Celebration: 24/01/2013 - 24/01/2013
Press event IRDiRC
Camp Nou, Barcelona (Spain)
International experts will explain the latest cutting-edge approaches to medical research in the rare disease field at a press conference to celebrate the launch of 38 million EUR of funding for rare disease research and therapy development.
 
This is an opportunity to meet the scientists, clinicians, patient representatives and policymakers involved in driving the advances in rare disease research and find out about the key collaborations being established through a new global initiative. Leaders in the field will explain how research and next-generation technologies aim to improve diagnosis and develop new therapies for patients with rare diseases.

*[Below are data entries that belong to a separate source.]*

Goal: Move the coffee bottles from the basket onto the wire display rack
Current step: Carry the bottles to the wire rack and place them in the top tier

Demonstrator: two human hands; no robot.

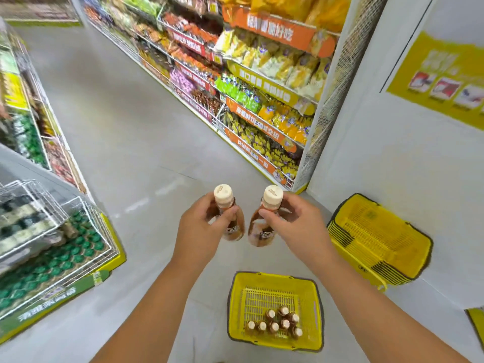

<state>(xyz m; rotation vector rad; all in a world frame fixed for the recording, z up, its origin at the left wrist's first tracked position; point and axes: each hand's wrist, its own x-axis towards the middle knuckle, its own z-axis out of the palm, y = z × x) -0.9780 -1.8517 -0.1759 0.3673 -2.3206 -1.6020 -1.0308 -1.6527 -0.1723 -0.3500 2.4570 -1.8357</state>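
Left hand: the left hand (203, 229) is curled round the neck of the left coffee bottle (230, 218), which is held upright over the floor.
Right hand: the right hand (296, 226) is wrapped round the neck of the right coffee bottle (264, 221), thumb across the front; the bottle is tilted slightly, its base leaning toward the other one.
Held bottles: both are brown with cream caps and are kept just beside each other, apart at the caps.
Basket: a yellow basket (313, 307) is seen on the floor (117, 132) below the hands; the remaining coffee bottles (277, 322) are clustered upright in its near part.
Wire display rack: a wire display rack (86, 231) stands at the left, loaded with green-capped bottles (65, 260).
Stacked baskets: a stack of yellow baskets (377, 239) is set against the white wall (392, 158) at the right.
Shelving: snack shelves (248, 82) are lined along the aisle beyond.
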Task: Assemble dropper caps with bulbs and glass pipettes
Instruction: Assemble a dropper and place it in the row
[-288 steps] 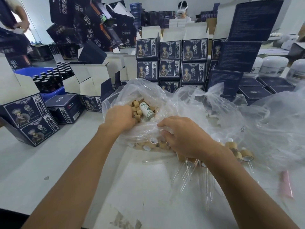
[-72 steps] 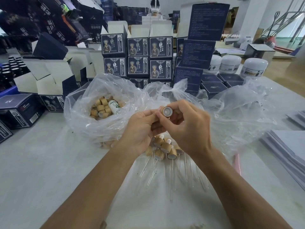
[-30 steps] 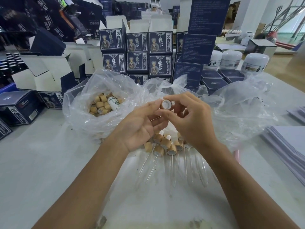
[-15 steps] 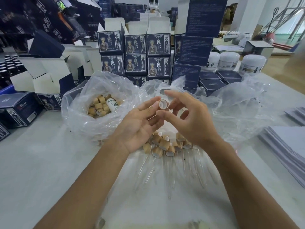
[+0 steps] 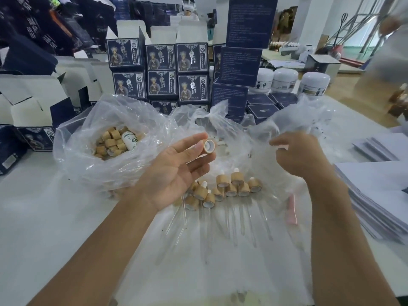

The press conference and Q&A will be followed by an exclusive tour of Camp Nou.
The International Rare Diseases Research Consortium (IRDiRC) was launched in April 2011 to foster international collaboration in rare disease research, a highly challenging area of medical research that has the potential to benefit tremendously from the recent advances in genomics, proteomics and other omics technologies. 80% of rare diseases have a genetic component, and despite their individual rarity, they are collectively so numerous that they affect as many as 1 person in every 17. IRDiRC has set itself the bold aims of delivering 200 new rare disease therapies and diagnosis for all rare diseases by the year 2020. Spearheaded by the European Union and the United States National Institutes of Health, the IRDiRC now numbers 29 members across the world.
Four of the European Union’s flagship IRDiRC projects are being launched in Barcelona this January, providing 38 million EUR of funding for cutting-edge research and collaboration over the next six years. By increasing diagnosis rates, enabling global cooperation and putting new potential therapies into the drug development pipeline, these projects will help ensure tangible benefits for patients with these historically neglected conditions are seen by 2020.